Activity> Write the records out again, exactly.

Dataset>
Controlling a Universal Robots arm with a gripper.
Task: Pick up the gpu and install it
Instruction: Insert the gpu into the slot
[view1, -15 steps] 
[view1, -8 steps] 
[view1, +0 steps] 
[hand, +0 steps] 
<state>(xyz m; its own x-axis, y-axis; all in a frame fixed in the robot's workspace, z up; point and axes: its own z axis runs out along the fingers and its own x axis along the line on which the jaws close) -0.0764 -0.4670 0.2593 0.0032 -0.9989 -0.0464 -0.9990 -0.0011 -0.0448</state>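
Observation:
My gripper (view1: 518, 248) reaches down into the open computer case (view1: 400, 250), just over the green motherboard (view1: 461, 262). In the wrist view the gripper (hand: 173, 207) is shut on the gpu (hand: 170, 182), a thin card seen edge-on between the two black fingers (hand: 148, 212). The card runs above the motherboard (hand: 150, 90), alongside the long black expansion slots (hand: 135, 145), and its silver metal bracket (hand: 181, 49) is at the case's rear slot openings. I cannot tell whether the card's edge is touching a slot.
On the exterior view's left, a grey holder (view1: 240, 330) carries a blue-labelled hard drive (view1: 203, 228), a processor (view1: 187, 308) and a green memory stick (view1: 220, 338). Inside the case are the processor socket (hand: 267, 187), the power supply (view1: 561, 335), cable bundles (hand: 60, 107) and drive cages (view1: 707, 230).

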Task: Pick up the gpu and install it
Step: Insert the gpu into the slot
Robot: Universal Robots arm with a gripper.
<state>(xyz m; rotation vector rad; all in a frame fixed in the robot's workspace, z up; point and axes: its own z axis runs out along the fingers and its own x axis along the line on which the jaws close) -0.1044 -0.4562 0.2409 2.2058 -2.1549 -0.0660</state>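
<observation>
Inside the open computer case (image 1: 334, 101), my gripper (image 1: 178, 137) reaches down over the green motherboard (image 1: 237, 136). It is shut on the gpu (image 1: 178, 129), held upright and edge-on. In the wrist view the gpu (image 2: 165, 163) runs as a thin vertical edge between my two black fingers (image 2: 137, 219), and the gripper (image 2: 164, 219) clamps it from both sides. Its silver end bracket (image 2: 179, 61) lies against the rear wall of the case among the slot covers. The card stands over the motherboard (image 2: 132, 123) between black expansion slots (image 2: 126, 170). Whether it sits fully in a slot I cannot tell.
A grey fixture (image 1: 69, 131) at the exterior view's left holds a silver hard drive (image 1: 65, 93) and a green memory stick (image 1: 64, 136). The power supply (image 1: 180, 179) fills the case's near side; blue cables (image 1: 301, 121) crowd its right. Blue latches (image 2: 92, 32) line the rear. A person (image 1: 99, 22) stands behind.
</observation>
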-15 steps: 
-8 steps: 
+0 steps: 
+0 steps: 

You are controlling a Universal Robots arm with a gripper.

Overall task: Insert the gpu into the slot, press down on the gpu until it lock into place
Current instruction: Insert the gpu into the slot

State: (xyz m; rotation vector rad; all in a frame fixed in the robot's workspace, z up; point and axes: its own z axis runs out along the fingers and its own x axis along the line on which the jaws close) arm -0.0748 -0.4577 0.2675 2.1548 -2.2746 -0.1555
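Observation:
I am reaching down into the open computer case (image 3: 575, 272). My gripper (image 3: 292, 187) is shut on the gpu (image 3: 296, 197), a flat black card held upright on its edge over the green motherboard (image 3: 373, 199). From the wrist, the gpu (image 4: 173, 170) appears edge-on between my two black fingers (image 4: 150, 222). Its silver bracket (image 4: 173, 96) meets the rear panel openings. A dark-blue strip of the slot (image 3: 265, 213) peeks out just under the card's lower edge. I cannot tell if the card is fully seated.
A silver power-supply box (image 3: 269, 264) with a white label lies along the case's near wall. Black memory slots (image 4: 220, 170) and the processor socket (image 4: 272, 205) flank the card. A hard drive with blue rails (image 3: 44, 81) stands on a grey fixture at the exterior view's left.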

Final answer>
Controlling a Universal Robots arm with a gripper.
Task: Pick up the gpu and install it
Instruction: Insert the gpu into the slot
[view1, -15 steps] 
[view1, -8 steps] 
[view1, +0 steps] 
[hand, +0 steps] 
<state>(xyz m; its own x-axis, y-axis; all in a frame fixed in the robot's workspace, z up; point and axes: its own z axis runs out along the fingers and its own x axis along the line on which the jaws close) -0.0764 -0.4670 0.2593 0.0032 -0.9989 -0.0464 -0.9990 -0.0011 -0.0448</state>
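Observation:
My gripper (view1: 518, 248) reaches down into the open computer case (view1: 400, 250), just over the green motherboard (view1: 461, 262). In the wrist view the gripper (hand: 173, 207) is shut on the gpu (hand: 170, 182), a thin card seen edge-on between the two black fingers (hand: 148, 212). The card runs above the motherboard (hand: 150, 90), alongside the long black expansion slots (hand: 135, 145), and its silver metal bracket (hand: 181, 49) is at the case's rear slot openings. I cannot tell whether the card's edge is touching a slot.
On the exterior view's left, a grey holder (view1: 240, 330) carries a blue-labelled hard drive (view1: 203, 228), a processor (view1: 187, 308) and a green memory stick (view1: 220, 338). Inside the case are the processor socket (hand: 267, 187), the power supply (view1: 561, 335), cable bundles (hand: 60, 107) and drive cages (view1: 707, 230).
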
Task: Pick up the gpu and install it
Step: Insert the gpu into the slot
Robot: Universal Robots arm with a gripper.
<state>(xyz m; rotation vector rad; all in a frame fixed in the robot's workspace, z up; point and axes: its own z axis runs out along the fingers and its own x axis along the line on which the jaws close) -0.1044 -0.4562 0.2409 2.2058 -2.1549 -0.0660</state>
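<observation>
Inside the open computer case (image 1: 334, 101), my gripper (image 1: 178, 137) reaches down over the green motherboard (image 1: 237, 136). It is shut on the gpu (image 1: 178, 129), held upright and edge-on. In the wrist view the gpu (image 2: 165, 163) runs as a thin vertical edge between my two black fingers (image 2: 137, 219), and the gripper (image 2: 164, 219) clamps it from both sides. Its silver end bracket (image 2: 179, 61) lies against the rear wall of the case among the slot covers. The card stands over the motherboard (image 2: 132, 123) between black expansion slots (image 2: 126, 170). Whether it sits fully in a slot I cannot tell.
A grey fixture (image 1: 69, 131) at the exterior view's left holds a silver hard drive (image 1: 65, 93) and a green memory stick (image 1: 64, 136). The power supply (image 1: 180, 179) fills the case's near side; blue cables (image 1: 301, 121) crowd its right. Blue latches (image 2: 92, 32) line the rear. A person (image 1: 99, 22) stands behind.
</observation>
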-15 steps: 
-8 steps: 
+0 steps: 
+0 steps: 

You are controlling a Universal Robots arm with a gripper.

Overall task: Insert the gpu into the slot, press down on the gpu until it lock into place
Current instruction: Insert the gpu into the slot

State: (xyz m; rotation vector rad; all in a frame fixed in the robot's workspace, z up; point and axes: its own z axis runs out along the fingers and its own x axis along the line on which the jaws close) arm -0.0748 -0.4577 0.2675 2.1548 -2.2746 -0.1555
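Observation:
I am reaching down into the open computer case (image 3: 575, 272). My gripper (image 3: 292, 187) is shut on the gpu (image 3: 296, 197), a flat black card held upright on its edge over the green motherboard (image 3: 373, 199). From the wrist, the gpu (image 4: 173, 170) appears edge-on between my two black fingers (image 4: 150, 222). Its silver bracket (image 4: 173, 96) meets the rear panel openings. A dark-blue strip of the slot (image 3: 265, 213) peeks out just under the card's lower edge. I cannot tell if the card is fully seated.
A silver power-supply box (image 3: 269, 264) with a white label lies along the case's near wall. Black memory slots (image 4: 220, 170) and the processor socket (image 4: 272, 205) flank the card. A hard drive with blue rails (image 3: 44, 81) stands on a grey fixture at the exterior view's left.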

This finishes the output.